Bug 1217401

Summary: [SCALE] Adding direct lun to a VM times out
Product: Red Hat Enterprise Virtualization Manager Reporter: akotov
Component: vdsmAssignee: Fred Rolland <frolland>
Status: CLOSED ERRATA QA Contact: mlehrer
Severity: urgent Docs Contact:
Priority: unspecified    
Version: 3.5.1CC: aefrat, ahino, amureini, bazulay, bhaubeck, dmoessne, eedri, frolland, jbuchta, lpeer, lsurette, mlehrer, nashok, obockows, rgroten, rhodain, rmcswain, tnisan, yeylon, ykaul, ylavi, zkabelac
Target Milestone: ovirt-3.6.0-rc3   
Target Release: 3.6.0   
Hardware: Unspecified   
OS: Unspecified   
Whiteboard:
Fixed In Version: 3.6.0-16 Doc Type: Bug Fix
Doc Text:
Previously, adding a direct LUN to a virtual machine sometimes timed out. This occurred because a physical volume (PV) create test is performed for each device when calling getDeviceList. Since a PV create test requires significant resources, it affects the response time of GetDeviceList in scale setups, sometimes causing timeouts on the Red Hat Enterprise Virtualization Manager. This has been fixed and the PV create test can now be skipped using a flag. If the PV test is needed to know the usage state of the device, it can be run on specific devices, therefore minimizing the impact and decreasing the user waiting time on the following operations: 1. UI - Add direct LUN disk 2. UI/REST - Add ISCSI/FC storage domain 3. UI/REST - Edit ISCSI/FC storage domain 4. UI/REST - Extend ISCSI/FC storage domain 5. REST - Add direct LUN disk (if <host> parameter is provided) 6. UI/REST - Import an iSCSI/FCP domain
Story Points: ---
Clone Of: Environment:
Last Closed: 2016-03-09 19:38:42 UTC Type: Bug
Regression: --- Mount Type: ---
Documentation: --- CRM:
Verified Versions: Category: ---
oVirt Team: Scale RHEL 7.3 requirements from Atomic Host:
Cloudforms Team: --- Target Upstream Version:
Embargoed:
Attachments:
Description Flags
Test PV create command
none
pvcreate command run with the timestamps none

Description akotov 2015-04-30 09:57:11 UTC
Description of problem:

When adding new direct to the VM operations takes long time and then times out


Version-Release number of selected component (if applicable):

vdsm-4.14.18-4.el6ev.x86_64

How reproducible:

, then external with settings virtio-scsi and fibre channel.
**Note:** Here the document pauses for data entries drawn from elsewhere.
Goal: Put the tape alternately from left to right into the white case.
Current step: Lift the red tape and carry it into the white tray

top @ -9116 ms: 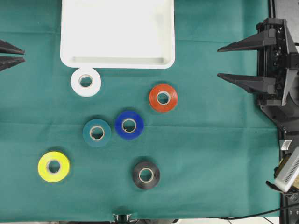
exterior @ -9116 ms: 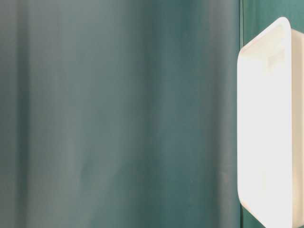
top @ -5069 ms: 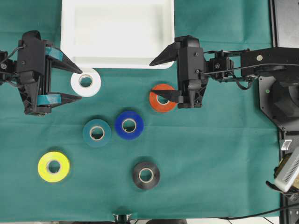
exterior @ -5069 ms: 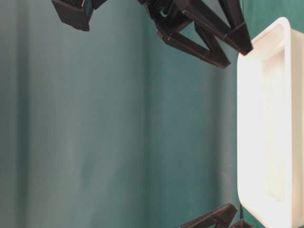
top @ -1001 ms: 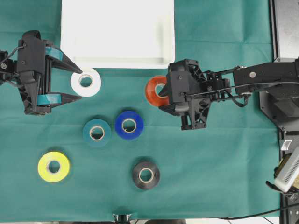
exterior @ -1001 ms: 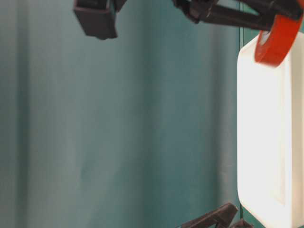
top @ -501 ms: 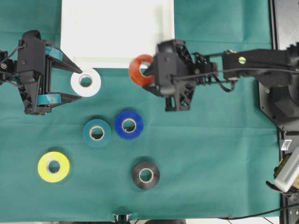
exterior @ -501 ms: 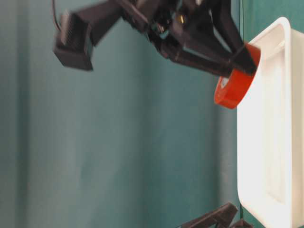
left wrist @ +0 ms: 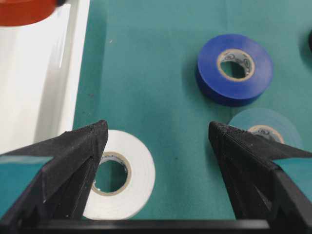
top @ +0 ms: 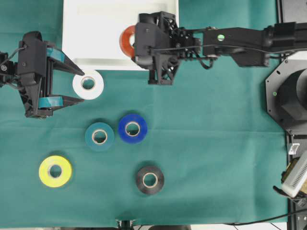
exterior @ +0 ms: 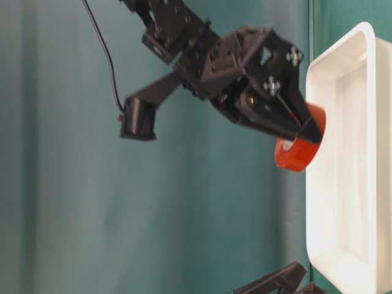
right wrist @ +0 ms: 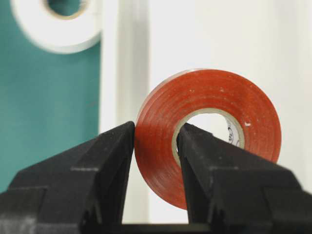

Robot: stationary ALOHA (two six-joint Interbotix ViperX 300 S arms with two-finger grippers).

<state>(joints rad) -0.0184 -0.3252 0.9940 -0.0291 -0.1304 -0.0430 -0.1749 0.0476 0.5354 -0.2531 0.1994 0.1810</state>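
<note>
The right gripper [top: 130, 42], pinching the red-orange ring-shaped tape roll [top: 126, 40], has swung over the shallow white plastic case [top: 86, 33] (release seems next); left gripper [top: 76, 86] waits spread.

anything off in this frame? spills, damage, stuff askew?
Nothing stands out. The red-orange tape roll stands on edge only because the right end effector pinches its wall above the shallow white plastic tray. The other five rolls lie flat on the green cloth.

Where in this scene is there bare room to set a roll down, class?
The white case holds nothing left of the red-orange roll carried by the right gripper. Bare cloth spreads right of the blue roll and black roll. It is crowded around the white roll, inside the open left gripper.
</note>
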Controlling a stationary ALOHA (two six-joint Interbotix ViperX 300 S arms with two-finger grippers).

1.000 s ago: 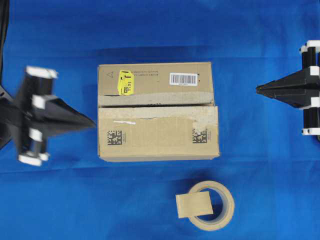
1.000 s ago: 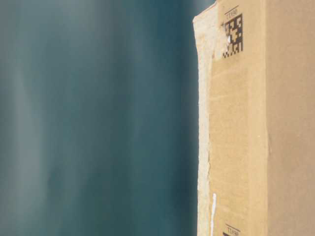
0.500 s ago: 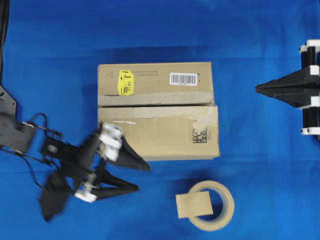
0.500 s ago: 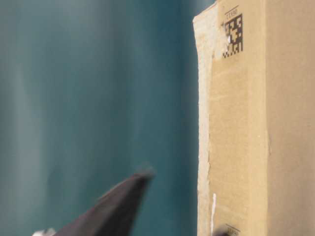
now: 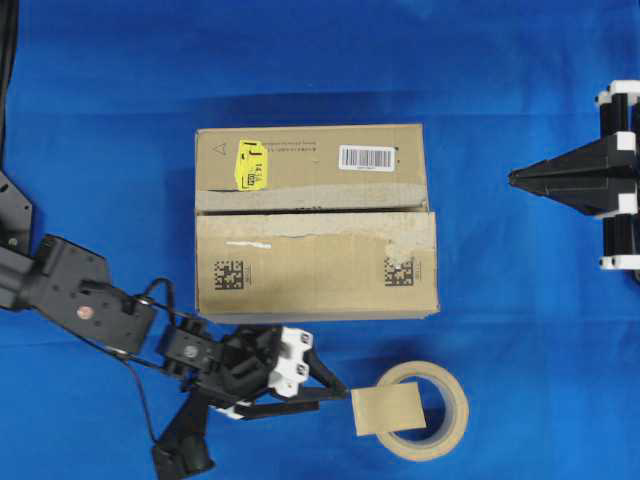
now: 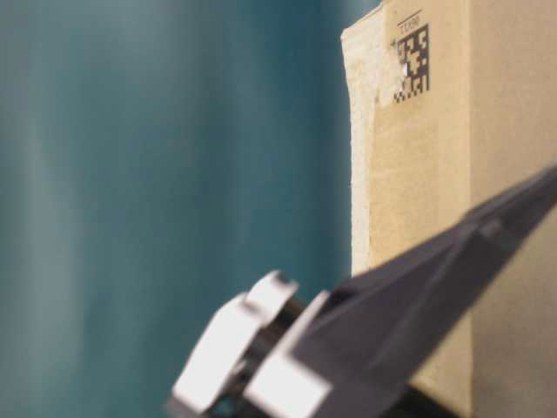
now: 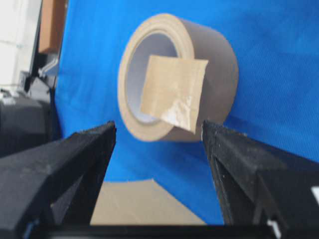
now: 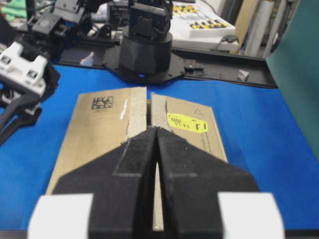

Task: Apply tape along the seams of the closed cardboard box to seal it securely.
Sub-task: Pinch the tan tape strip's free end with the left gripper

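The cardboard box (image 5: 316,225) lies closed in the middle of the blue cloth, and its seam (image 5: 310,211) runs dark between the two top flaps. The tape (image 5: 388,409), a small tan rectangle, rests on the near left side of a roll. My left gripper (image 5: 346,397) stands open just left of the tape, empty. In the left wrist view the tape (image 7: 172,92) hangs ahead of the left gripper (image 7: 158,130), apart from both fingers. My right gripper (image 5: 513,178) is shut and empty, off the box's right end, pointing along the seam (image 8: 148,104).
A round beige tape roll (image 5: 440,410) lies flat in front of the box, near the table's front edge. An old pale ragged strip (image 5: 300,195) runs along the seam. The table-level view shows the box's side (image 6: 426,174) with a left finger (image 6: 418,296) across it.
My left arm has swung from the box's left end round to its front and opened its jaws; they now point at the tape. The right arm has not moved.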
After a while (some minutes) I get an empty list.


Steps to Reproduce:
1. select VM, then discs, then add
2. select type virtio-scsi and fiber channel

Actual results:

After some minutes empty list is shown

Expected results:

LUN list is displaed

Additional info:

The delay is caused by LVM operation:

Thread-76::DEBUG::2015-04-28 15:58:49,029::lvm::296::Storage.Misc.excCmd::(cmd) '/usr/bin/sudo -n /sbin/lvm pvcreate --config " devices { preferred_names = [\\"^/dev/mapper/\\"] ignore_suspended_devices=1 write_cache_state=0 disable_after_error_count=3 obtain_device_list
_from_udev=0 filter = [ \'a|/dev/mapper/3600507680181870c2000000000000085...--test....
...
Thread-76::DEBUG::2015-04-28 16:01:44,518::lvm::296::Storage.Misc.excCmd::(cmd) FAILED: <err> = '  TEST MODE: Metadata will NOT be updated and volumes will not be (de)activated.\n  Found duplicate

It seems that the call is not used for anything:

vdsm/storage/hsm.py:

    1948     def _getDeviceList(self, storageType=None, guids=None): 
    ...
    2002         # Look for devices that will probably fail if pvcreated.                
    2003         devNamesToPVTest = tuple(dev["GUID"] for dev in devices)                
    2004         unusedDevs, usedDevs = lvm.testPVCreate(                                
    2005             devNamesToPVTest, metadataSize=blockSD.VG_METADATASIZE)             
    2006         # Assuming that unusables v unusables = None                            
    2007         free = tuple(os.path.basename(d) for d in unusedDevs)                   
    2008         used = tuple(os.path.basename(d) for d in usedDevs)                     
    2009         for dev in devices:                                                     
    2010             guid = dev['GUID']                                                  
    2011             if guid in free:                                                    
    2012                 dev['status'] = "free"                                          
    2013             elif guid in used:                                                  
    2014                 dev['status'] = "used"                                          
    2015             else:                                                               
    2016                 raise KeyError("pvcreate response foresight is "                
    2017                                "can not be determined for %s", dev)             
    2018                                                                                 
    2019         return devices                                                          

We can see that we only return the devices, but we do not return free or used
variable. We do not use the dev variable ether. I guess that this part of the
code can be removed. Please confirm and also offer workaround until the issue is resolved

Comment 1 Allon Mureinik 2015-04-30 12:39:10 UTC
Ala, as this week's QA contact, can you take a look please?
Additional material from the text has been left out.